HIPS / autograd

Efficiently computes derivatives of NumPy code.
MIT License
7k stars 912 forks source link

SGD w/ momentum #289

Open bkj opened 7 years ago

bkj commented 7 years ago

Hi --

I'm wondering about the implementation of SGD w/ momentum in autograd.optimizers.sgd:

velocity = momentum * velocity - (1.0 - momentum) * g
x = x + learning_rate * velocity

Other places I've looked have a different version of momentum -- CS231 from Stanford and the NAG paper [1] have:

velocity = momentum * velocity - learning_rate * g
x = x + velocity

EDIT: pytorch implements something closer to autograd, but definitely still different:

velocity = mass * velocity + g
x = x - learning_rate * velocity

Does anyone have any thoughts on why these might be different? AFAICT they are meaningfully different, so not sure which one is correct.

Thanks Ben

[1] http://www.cs.toronto.edu/~hinton/absps/momentum.pdf

mattjj commented 7 years ago

Good question! I think this just comes down to parameterization, by which I mean we can produce the same iterates using any of these versions by setting the (hyper)parameters differently.

For example, take the autograd version:

velocity = momentum * velocity - (1.0 - momentum) * g
x = x + learning_rate * velocity

We could move the learning_rate scale into the velocity sequence, to yield

lr_times_velocity = momentum * lr_times_velocity - (learning_rate * (1.0 - momentum)) * g
x = x + lr_times_velocity

Now by choosing learning_rate and momentum appropriately we can simulate the CS231/NAG version (because the map (x, y) -> (x, x(1-y)) is invertible).

You can do something similar with the PyTorch version.

EDIT: fixed math bugs!
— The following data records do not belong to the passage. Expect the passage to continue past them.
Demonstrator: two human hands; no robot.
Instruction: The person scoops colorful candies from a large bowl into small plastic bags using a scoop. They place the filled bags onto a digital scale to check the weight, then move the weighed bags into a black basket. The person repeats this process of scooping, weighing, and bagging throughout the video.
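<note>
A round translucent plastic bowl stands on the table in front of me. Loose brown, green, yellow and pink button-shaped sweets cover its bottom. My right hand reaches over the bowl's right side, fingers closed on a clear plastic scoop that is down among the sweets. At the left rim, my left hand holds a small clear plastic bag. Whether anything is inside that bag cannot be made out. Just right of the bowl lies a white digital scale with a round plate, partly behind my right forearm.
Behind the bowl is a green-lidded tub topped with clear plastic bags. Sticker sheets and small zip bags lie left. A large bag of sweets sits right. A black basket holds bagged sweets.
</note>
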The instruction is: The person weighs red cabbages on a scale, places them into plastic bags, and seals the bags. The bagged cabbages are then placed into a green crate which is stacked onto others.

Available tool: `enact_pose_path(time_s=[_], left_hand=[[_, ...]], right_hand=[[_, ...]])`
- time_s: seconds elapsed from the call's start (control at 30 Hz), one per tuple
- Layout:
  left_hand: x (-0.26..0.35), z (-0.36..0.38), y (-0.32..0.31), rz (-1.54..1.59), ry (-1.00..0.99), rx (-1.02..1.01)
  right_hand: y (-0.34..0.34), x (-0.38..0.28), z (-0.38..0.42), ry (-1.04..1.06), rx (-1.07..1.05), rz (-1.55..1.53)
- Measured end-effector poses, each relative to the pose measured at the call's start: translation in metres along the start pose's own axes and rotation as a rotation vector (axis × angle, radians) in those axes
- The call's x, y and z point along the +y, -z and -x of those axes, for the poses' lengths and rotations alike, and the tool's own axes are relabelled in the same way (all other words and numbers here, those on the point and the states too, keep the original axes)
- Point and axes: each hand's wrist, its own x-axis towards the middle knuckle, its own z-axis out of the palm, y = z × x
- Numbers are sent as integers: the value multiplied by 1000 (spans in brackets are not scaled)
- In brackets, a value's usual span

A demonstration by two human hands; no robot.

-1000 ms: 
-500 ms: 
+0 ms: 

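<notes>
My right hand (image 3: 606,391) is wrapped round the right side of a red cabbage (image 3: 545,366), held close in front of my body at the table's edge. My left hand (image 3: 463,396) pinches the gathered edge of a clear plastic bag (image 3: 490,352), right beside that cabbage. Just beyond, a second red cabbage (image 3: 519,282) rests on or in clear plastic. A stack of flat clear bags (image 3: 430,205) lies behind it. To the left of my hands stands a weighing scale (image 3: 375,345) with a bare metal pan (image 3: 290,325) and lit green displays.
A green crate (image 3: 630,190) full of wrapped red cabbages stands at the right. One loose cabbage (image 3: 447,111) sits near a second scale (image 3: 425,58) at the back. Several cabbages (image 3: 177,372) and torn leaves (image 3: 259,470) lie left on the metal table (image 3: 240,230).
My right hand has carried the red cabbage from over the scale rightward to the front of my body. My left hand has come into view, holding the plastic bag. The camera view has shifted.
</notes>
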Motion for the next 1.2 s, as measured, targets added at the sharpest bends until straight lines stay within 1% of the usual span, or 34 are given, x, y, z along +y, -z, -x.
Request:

That's the problem with doing math at the end of the day...

mattjj commented 7 years ago

Here's a quick check that my debug math worked out:

import numpy as np

gs = np.random.randn(10)

def cs231_sgd(x0, v0, learning_rate, momentum):
    x = x0
    velocity = v0
    for g in gs:
        velocity = momentum * velocity - learning_rate * g
        x = x + velocity
        print x
    print

def autograd_sgd(x0, v0, learning_rate, momentum):
    x = x0
    velocity = v0
    for g in gs:
        velocity = momentum * velocity - (1.0 - momentum) * g
        x = x + learning_rate * velocity
        print x
    print

cs231_sgd(0., 0., 0.5, 0.9)
autograd_sgd(0., 0., 0.5 / (1. - 0.9), 0.9)

EDIT: fixed calls!

bkj commented 7 years ago

Ah great, thanks for the answer.

Looks like you have the calls flipped -- should be

cs231_sgd(0., 0., 0.5, 0.9)
autograd_sgd(0., 0., 0.5  / (1. - 0.9), 0.9)
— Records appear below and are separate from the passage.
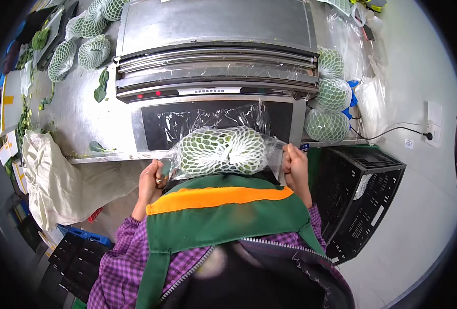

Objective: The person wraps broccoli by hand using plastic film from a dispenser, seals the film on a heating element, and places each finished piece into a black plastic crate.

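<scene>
My left hand (152, 178) has its fingers closed on the left edge of a clear plastic bag (243, 114). My right hand (296, 167) pinches the right edge, so the plastic spreads between both hands. Inside lies green produce in white foam netting (223, 151), close against my green apron (223, 219). The far end of the plastic lies wrinkled over the dark plate (159, 136) of a metal sealing machine (215, 23). Two red lights glow on its front panel. I cannot make out the kind of produce under the netting.
More netted produce (327, 125) lines the right of the machine, and other netted pieces (94, 51) lie at the left. Loose leaves (101, 85) lie on the metal table (79, 121). A black crate (362, 201) stands at right, a whitish sack (45, 177) at left. A cable (393, 131) runs to the wall.
</scene>
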Demonstrator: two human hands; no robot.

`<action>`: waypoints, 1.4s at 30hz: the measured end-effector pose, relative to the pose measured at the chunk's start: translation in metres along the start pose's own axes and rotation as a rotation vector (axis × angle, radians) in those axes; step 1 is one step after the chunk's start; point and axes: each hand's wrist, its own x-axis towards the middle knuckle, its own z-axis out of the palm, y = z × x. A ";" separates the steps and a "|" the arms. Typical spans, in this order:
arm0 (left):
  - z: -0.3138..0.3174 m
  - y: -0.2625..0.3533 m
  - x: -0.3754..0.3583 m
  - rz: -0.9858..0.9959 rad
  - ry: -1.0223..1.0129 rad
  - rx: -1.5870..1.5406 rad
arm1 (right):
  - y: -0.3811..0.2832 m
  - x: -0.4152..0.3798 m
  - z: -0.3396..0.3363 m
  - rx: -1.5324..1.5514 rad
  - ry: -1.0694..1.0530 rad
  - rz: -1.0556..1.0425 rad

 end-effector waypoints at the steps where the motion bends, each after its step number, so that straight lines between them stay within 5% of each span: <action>1: -0.004 -0.005 0.011 -0.059 -0.044 0.158 | 0.008 -0.001 -0.004 -0.017 -0.008 0.046; 3: -0.017 -0.025 0.051 -0.103 -0.206 0.217 | 0.041 0.008 -0.015 -0.158 -0.046 0.130; 6: 0.021 -0.022 0.066 -0.139 -0.111 0.573 | 0.081 0.023 -0.012 -0.453 -0.134 0.136; 7: 0.040 -0.023 0.064 0.026 -0.235 0.645 | 0.099 0.036 -0.005 -0.676 -0.178 -0.230; 9: 0.064 -0.022 0.052 0.252 -0.451 0.768 | 0.101 0.033 0.008 -0.721 -0.228 -0.215; 12: 0.079 -0.016 0.038 0.260 -0.606 0.798 | 0.106 0.023 0.018 -0.692 -0.282 -0.129; 21: 0.087 -0.049 0.053 -0.140 -0.792 0.342 | 0.087 -0.011 0.040 -0.478 -0.462 0.280; 25: 0.110 -0.035 0.025 -0.287 -0.553 0.204 | 0.072 -0.026 0.042 -0.360 -0.511 0.466; 26: 0.122 -0.023 0.008 -0.455 -0.645 -0.095 | 0.067 -0.028 0.044 -0.325 -0.522 0.508; 28: 0.130 -0.022 0.004 -0.341 -0.815 -0.090 | 0.060 -0.028 0.047 -0.238 -0.541 0.604; 30: 0.140 -0.004 -0.011 -0.530 -0.807 -0.080 | 0.055 -0.028 0.044 -0.134 -0.541 0.723; 33: 0.132 -0.038 0.001 -0.342 -1.055 -0.204 | 0.055 -0.017 0.034 0.009 -0.563 0.818; 34: 0.130 -0.043 0.002 -0.341 -1.068 -0.199 | 0.087 0.015 -0.008 0.204 -0.892 0.740; 36: 0.127 -0.049 0.006 -0.332 -1.115 -0.347 | 0.036 0.006 0.007 -0.226 -0.924 0.339; 38: 0.125 -0.052 0.006 -0.353 -1.085 -0.321 | -0.006 -0.020 0.025 -0.320 -0.827 -0.043; 40: 0.123 -0.051 0.009 -0.437 -0.959 -0.208 | -0.038 -0.059 0.038 -0.454 -1.011 -0.203; 42: 0.126 -0.055 0.014 -0.433 -0.966 -0.176 | -0.067 -0.082 0.048 -0.653 -1.212 -0.637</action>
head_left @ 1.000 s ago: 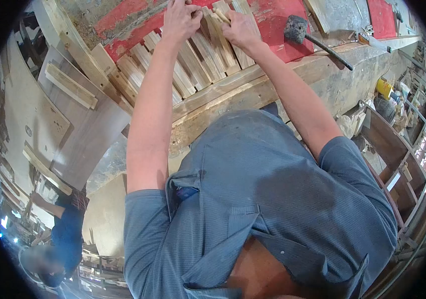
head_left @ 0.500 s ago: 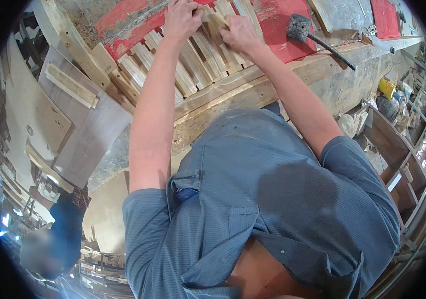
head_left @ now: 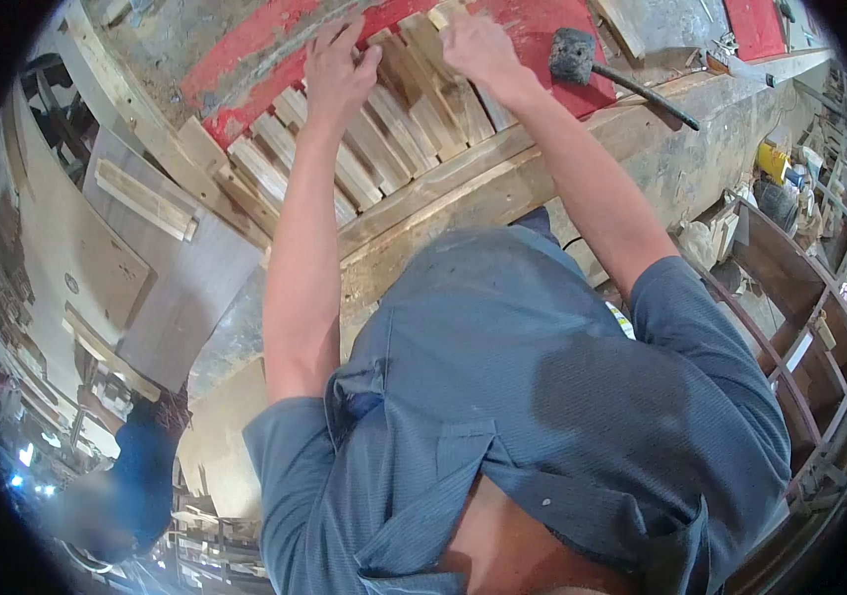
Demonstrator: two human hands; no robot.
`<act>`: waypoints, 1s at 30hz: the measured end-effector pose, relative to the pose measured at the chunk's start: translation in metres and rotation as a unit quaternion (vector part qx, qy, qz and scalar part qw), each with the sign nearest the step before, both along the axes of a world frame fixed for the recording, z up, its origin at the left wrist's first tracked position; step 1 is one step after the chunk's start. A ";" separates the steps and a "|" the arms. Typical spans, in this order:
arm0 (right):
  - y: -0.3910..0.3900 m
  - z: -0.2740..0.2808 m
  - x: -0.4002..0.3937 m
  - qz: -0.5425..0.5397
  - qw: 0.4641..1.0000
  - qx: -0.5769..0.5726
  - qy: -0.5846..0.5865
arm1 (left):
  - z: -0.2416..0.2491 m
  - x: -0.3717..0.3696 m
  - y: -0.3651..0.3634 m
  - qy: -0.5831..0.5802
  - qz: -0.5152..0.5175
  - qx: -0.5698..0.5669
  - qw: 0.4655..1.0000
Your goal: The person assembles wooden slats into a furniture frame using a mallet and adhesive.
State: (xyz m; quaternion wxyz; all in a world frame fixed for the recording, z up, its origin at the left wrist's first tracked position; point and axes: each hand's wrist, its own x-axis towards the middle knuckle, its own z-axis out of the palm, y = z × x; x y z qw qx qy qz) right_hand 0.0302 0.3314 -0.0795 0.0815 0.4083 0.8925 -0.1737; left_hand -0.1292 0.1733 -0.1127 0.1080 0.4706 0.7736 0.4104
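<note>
A row of pale wooden strips (head_left: pixel 384 144) lies side by side on the red-painted surface, against a long wooden rail (head_left: pixel 433 183). My left hand (head_left: pixel 339 79) is over the strips at the left, fingers apart and nothing visible in them. Toward the far right end of the row, my right hand (head_left: pixel 483 52) is closed on a wooden strip (head_left: pixel 443 14); its fingertips are partly hidden. A mallet with a dark, worn head (head_left: pixel 572 57) rests to the right of that hand, its black handle pointing toward the rail.
A wooden beam (head_left: pixel 136 109) runs along the left of the strips. Beyond it lie boards, one carrying a short wooden piece (head_left: pixel 146 198). Another person (head_left: pixel 141 476) is at lower left. A wooden frame (head_left: pixel 790 288) and a yellow container (head_left: pixel 771 161) stand at right.
My left hand has opened and shifted slightly left and down, off the strips' far ends. My right hand has moved a little up and right with a strip. The view has shifted slightly.
</note>
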 end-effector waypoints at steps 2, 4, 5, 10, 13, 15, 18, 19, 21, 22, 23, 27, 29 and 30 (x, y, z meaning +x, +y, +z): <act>-0.004 0.005 -0.008 0.035 0.998 -0.008 -0.043 | 0.030 0.003 -0.009 0.013 0.006 -0.035 0.999; 0.002 0.009 -0.009 0.088 0.992 -0.021 -0.093 | 0.035 0.009 -0.023 -0.023 0.034 -0.061 0.997; 0.005 0.010 -0.005 0.107 0.989 -0.025 -0.095 | 0.044 0.015 -0.027 -0.030 0.033 -0.063 0.997; 0.031 0.046 0.026 0.163 0.966 -0.156 -0.124 | 0.064 0.042 -0.076 -0.024 0.037 -0.085 0.995; 0.123 0.053 0.051 -0.090 0.984 0.035 0.147 | 0.074 0.056 -0.094 -0.051 0.077 -0.122 0.988; 0.181 0.026 0.075 -0.113 0.971 0.204 0.049 | 0.082 0.067 -0.090 -0.128 0.126 -0.109 0.978; 0.225 0.017 0.103 -0.031 0.988 0.093 -0.119 | 0.095 0.088 -0.047 -0.163 0.138 -0.071 0.974; 0.234 0.027 0.108 -0.021 0.989 0.098 -0.111 | 0.099 0.096 -0.027 -0.154 0.118 -0.055 0.979; 0.220 0.050 0.116 0.055 0.985 0.158 0.036 | 0.116 0.109 0.016 -0.143 0.077 -0.034 0.986; 0.210 0.056 0.111 0.062 0.985 0.153 0.042 | 0.126 0.113 0.038 -0.143 0.047 -0.027 0.988; 0.203 0.063 0.107 0.045 0.984 0.157 0.073 | 0.125 0.114 0.058 -0.160 0.018 -0.032 0.986; 0.181 0.083 0.095 -0.047 0.985 0.115 0.118 | 0.121 0.119 0.120 -0.335 -0.047 -0.053 0.940; 0.175 0.080 0.096 -0.092 0.977 0.008 0.193 | 0.098 0.125 0.145 -0.434 -0.010 0.006 0.901; 0.166 0.076 0.094 -0.136 0.950 -0.105 0.261 | 0.104 0.124 0.152 -0.254 -0.002 0.016 0.967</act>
to yield the same answers.

As a general point, I'd contend that a parameterization where LRs are > 1 is a little confusing -- it doesn't really jive with my intuition of what a learning rate is.

Actually part of the reason I was looking into this was that in Figure 2 of this paper [1], they show that the optimal learning rate schedule for a simple NN has values as high as LR=7.0 at certain points, but looks like under their parameterization this probably translates to ~0.7 under SGD implementations I'm more familiar with. (Those are still high LRs, but not 7.0!)

Thanks again!

[1] https://arxiv.org/pdf/1502.03492.pdf

mattjj commented 7 years ago

Thanks for the catch on my flipped calls :)

Good point about learning rates. It'd be good to follow some standard so that people can transfer learning rate values without too much confusion. It looks like TensorFlow does the same thing as PyTorch.

@dougalm or @duvenaud, should we switch the optimizer(s) to use a different hyperparameter convention to match other libraries?